Looks like they actually have data since the 2010-11 school year - http://m.utm.utoronto.ca/importantDates.php?mode=full&session=20105

anderson202 commented 8 years ago

Wow I didn't even think of using the mobile site. It's so much cleaner.

I'll start working on it and see if I can contribute to this. Thanks.

Edit: @kshvmdn if I follow your format, wouldn't that return a bunch of files corresponding to each day? Would it be better to alter it some way and return a file for each session instead?

For example, would this work? { “session”:String, “dates”: [{“date”:String, “events”:String}, ...] }

kashav commented 8 years ago

I'll take the UTSGDates scraper!

kashav commented 8 years ago

@anderson202 That's actually what we want! Take a look at the athletics and shuttle scrapers, they work the same way.

I got started on the UTSG scraper and I found it might be better to use the following format instead:

"date":String,
"session":String,
"events":[{
  "end_date"String, // some go on for more than a single day (i.e. winter break)
  "campus":String,
  "description":String
}]

This will allow us to merge events across campuses for each date, like we do with the athletics scraper (take a look at this).

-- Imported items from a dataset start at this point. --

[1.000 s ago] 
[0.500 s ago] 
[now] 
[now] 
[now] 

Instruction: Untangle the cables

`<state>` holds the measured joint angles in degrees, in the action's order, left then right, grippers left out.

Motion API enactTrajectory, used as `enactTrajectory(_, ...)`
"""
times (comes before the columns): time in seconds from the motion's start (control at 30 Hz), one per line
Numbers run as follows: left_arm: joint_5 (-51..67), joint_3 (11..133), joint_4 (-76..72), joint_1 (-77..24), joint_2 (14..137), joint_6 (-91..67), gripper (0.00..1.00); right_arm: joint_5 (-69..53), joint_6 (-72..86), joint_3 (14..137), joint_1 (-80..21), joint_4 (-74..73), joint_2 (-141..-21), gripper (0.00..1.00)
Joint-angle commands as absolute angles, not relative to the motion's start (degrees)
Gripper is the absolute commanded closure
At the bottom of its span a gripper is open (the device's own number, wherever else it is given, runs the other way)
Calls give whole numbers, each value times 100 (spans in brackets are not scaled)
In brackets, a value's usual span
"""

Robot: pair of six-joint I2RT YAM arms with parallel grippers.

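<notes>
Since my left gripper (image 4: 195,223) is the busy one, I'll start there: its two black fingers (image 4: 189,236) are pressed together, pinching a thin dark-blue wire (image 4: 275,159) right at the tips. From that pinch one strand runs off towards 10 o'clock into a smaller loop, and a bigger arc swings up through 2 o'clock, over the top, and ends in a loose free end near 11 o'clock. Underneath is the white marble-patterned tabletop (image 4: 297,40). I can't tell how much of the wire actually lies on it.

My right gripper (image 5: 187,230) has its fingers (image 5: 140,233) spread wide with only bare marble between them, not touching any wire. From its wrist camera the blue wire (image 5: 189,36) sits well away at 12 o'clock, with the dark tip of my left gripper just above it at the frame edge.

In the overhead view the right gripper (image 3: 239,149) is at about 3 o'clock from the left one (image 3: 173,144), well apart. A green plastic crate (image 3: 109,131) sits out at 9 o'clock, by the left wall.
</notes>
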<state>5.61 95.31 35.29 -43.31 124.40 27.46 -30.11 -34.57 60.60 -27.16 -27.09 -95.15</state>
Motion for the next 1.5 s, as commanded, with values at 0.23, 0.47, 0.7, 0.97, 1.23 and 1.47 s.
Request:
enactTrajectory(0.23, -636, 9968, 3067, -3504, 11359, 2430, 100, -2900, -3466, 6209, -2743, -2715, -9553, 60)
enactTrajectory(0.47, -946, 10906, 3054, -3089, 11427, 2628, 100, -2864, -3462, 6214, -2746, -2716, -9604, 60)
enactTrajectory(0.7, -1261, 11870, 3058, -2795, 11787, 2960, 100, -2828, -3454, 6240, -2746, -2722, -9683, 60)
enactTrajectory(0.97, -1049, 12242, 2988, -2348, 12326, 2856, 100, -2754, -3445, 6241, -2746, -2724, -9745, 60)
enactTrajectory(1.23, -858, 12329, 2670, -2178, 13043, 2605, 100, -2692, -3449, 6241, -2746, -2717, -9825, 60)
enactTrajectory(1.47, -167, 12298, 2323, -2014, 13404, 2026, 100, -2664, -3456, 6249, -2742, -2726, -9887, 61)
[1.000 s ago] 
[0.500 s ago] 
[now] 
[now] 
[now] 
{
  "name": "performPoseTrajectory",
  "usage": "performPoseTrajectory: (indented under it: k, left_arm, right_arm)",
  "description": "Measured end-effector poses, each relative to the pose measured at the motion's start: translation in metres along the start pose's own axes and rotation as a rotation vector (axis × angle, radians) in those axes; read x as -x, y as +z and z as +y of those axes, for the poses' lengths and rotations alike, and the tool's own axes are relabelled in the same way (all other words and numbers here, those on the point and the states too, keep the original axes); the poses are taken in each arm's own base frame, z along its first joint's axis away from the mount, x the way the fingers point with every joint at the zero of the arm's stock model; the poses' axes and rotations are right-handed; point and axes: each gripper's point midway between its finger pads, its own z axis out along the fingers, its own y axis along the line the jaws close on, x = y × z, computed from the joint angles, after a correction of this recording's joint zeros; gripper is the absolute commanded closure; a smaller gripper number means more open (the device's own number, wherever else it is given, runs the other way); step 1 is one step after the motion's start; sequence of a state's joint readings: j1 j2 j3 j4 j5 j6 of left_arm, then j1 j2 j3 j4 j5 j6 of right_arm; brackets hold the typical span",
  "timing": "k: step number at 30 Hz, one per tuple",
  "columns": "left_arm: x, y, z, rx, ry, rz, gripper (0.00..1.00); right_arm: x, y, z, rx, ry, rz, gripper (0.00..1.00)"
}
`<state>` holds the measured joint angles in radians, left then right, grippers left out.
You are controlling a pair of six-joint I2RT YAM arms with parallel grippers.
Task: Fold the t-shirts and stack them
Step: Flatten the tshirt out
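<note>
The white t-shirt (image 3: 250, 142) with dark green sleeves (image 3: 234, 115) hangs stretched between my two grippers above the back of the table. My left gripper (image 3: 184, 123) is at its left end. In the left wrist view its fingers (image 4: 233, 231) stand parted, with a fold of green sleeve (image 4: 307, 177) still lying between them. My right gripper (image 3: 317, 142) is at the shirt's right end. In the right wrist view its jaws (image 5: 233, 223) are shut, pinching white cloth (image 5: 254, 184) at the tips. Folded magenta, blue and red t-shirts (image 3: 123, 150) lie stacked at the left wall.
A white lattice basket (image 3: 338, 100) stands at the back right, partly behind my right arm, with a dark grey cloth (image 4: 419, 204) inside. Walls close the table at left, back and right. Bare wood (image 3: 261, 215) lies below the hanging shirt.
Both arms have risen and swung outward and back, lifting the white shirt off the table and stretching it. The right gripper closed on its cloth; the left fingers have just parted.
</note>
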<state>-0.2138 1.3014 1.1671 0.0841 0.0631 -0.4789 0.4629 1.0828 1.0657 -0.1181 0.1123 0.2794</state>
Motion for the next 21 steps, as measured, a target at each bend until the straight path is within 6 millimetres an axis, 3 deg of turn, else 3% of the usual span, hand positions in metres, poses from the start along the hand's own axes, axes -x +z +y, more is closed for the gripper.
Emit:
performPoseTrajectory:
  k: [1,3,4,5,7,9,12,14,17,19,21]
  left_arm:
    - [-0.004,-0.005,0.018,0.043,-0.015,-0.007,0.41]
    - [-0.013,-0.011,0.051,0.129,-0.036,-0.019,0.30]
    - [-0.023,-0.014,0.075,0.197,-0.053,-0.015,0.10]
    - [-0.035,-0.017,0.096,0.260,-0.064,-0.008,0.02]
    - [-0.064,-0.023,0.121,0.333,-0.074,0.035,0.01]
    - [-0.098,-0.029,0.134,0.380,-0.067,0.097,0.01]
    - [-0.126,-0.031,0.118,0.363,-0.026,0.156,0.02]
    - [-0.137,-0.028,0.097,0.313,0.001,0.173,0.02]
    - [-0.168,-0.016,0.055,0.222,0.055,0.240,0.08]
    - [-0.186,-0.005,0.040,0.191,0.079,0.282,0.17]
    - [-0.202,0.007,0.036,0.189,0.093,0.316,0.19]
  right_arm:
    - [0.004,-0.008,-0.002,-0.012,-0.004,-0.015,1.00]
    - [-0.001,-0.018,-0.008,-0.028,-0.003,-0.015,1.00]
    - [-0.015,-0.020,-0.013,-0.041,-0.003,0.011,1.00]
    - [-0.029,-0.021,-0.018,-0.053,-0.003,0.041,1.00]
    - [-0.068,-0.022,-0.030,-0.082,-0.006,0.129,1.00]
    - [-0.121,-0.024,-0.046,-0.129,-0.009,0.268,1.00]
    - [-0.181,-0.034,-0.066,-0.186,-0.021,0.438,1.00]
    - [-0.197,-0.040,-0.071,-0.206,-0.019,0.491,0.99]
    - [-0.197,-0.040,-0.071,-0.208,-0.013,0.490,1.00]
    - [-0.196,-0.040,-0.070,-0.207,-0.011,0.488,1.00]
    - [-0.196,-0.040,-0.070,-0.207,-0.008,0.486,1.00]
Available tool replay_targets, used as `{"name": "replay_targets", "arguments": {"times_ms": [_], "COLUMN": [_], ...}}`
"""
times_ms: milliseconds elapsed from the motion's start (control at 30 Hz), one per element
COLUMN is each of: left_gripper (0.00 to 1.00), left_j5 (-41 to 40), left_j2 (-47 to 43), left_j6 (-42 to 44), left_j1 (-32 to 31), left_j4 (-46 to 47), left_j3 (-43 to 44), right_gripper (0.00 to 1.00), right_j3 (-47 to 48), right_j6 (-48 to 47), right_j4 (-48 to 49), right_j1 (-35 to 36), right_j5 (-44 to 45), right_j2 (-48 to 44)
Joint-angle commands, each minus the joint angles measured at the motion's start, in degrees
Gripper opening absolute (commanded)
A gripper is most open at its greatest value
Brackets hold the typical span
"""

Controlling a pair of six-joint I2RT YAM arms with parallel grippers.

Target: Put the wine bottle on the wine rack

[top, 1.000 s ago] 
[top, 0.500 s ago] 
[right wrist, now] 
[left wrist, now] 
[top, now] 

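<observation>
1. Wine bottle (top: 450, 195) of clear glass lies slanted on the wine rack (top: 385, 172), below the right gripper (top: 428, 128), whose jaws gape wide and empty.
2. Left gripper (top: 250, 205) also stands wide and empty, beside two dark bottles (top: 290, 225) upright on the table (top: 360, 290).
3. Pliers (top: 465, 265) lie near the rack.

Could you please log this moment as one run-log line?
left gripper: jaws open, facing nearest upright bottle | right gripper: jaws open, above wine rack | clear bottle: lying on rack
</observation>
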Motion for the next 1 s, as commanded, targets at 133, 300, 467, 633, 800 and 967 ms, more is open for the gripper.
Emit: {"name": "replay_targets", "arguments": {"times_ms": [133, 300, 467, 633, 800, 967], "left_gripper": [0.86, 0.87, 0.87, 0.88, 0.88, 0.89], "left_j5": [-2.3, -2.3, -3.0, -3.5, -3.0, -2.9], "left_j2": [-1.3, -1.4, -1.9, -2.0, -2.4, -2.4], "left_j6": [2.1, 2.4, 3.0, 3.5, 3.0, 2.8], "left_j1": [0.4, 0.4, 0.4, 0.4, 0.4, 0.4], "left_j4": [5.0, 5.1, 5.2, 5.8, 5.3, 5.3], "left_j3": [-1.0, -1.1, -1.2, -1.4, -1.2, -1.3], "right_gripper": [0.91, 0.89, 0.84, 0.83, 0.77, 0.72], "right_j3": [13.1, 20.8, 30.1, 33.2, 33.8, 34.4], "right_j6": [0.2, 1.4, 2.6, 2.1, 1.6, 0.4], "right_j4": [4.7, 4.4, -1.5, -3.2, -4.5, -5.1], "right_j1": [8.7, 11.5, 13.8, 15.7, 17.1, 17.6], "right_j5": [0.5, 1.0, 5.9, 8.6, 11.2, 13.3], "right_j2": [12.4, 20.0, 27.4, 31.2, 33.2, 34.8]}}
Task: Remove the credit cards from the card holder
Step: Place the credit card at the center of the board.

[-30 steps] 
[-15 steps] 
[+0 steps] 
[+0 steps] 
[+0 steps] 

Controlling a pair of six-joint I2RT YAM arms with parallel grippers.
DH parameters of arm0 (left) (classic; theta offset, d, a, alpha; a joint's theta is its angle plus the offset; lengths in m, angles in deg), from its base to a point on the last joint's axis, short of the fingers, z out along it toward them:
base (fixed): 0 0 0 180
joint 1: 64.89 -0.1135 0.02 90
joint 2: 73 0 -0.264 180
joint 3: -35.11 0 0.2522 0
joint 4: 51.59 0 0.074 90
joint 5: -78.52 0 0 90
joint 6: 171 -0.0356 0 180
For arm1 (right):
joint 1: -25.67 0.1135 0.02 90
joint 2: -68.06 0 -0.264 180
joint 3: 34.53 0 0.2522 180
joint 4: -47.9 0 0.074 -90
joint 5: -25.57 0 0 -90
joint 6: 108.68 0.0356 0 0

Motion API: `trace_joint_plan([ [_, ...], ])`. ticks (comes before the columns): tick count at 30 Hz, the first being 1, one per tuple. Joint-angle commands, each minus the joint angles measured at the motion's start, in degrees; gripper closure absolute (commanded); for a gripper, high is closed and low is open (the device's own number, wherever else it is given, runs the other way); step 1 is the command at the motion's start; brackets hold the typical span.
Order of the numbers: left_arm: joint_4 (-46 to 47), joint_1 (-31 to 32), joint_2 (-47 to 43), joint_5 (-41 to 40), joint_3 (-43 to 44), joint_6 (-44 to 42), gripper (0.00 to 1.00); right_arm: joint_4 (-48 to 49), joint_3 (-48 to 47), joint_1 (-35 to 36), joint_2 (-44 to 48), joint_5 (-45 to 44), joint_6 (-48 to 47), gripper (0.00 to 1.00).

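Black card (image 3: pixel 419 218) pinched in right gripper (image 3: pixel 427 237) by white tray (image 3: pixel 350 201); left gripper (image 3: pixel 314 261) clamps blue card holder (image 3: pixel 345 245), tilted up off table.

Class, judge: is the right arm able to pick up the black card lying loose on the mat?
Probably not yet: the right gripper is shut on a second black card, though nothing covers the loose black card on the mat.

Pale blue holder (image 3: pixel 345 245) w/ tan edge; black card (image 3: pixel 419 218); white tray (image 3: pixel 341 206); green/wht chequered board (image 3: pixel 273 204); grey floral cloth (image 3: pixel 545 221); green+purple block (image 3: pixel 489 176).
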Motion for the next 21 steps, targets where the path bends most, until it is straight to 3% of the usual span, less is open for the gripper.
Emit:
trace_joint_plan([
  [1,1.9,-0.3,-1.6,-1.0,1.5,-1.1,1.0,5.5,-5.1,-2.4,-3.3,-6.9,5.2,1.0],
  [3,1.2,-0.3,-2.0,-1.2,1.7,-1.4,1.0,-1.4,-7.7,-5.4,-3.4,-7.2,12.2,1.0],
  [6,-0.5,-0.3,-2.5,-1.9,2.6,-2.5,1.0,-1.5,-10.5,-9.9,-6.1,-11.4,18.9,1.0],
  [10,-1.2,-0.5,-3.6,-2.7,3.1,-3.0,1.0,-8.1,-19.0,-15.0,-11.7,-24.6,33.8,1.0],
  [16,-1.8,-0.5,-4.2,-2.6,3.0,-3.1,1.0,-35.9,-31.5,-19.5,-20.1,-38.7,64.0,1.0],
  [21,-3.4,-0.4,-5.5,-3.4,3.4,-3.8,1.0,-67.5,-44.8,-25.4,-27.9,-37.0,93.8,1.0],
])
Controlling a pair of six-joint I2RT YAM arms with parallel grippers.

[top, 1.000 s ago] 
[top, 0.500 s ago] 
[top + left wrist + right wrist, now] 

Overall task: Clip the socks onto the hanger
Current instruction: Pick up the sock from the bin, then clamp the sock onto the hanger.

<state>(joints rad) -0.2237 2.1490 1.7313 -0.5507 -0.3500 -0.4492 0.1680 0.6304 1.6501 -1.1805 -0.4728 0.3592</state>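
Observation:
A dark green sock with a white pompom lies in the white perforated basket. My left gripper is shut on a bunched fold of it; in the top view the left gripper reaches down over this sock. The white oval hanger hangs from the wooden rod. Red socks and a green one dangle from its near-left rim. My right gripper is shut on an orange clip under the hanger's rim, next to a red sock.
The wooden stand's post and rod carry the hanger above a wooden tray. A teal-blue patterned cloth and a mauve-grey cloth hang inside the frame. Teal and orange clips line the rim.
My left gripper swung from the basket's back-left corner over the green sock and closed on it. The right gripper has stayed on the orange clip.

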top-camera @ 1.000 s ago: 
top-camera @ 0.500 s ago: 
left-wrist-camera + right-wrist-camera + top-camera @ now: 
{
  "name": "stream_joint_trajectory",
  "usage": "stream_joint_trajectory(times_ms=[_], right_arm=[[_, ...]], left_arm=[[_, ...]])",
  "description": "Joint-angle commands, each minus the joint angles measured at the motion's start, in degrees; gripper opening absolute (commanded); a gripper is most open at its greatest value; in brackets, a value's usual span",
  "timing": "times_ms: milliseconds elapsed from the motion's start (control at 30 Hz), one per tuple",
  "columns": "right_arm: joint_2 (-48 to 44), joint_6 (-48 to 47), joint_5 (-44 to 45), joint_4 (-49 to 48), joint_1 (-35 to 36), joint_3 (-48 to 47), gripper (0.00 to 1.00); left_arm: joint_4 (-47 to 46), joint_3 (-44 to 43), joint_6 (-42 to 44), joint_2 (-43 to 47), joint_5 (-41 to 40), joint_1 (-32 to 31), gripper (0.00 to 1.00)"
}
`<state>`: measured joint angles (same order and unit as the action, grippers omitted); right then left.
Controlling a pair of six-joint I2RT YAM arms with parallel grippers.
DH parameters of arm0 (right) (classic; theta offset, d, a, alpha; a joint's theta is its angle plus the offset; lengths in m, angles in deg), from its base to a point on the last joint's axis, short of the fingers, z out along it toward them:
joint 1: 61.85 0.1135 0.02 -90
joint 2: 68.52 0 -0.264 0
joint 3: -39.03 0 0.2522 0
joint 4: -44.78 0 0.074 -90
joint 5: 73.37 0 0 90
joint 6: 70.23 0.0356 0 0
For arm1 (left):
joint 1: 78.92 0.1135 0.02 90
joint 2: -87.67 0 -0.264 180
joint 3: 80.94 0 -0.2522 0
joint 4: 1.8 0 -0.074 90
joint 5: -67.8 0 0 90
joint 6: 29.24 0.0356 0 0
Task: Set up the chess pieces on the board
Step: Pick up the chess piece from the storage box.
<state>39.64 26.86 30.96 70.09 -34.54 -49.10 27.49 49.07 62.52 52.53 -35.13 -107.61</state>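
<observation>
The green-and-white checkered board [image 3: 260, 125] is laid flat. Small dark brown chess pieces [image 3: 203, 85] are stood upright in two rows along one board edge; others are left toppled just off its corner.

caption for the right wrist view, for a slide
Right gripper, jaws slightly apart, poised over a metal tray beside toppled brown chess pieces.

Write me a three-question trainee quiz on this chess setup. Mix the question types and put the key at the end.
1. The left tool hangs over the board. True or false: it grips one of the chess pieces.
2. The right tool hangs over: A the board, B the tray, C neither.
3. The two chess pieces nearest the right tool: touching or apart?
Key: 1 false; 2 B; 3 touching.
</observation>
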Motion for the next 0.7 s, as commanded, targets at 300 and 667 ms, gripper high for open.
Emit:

The API ends up being a lot cleaner this way.

anderson202 commented 8 years ago

I think I have the UTM scraper done. But I'm not sure how the JSON files should be named. The ones I have currently is simply the date (or period) of the event as shown on the mobile site. Should I change it to a specific format before making a pull request?

kashav commented 8 years ago

We use the ISO 8601 format for dates. It isn't too hard to convert regular dates to this format, we do it in a lot of our scrapers, using Python's datetime module.

The files can take this date as the name.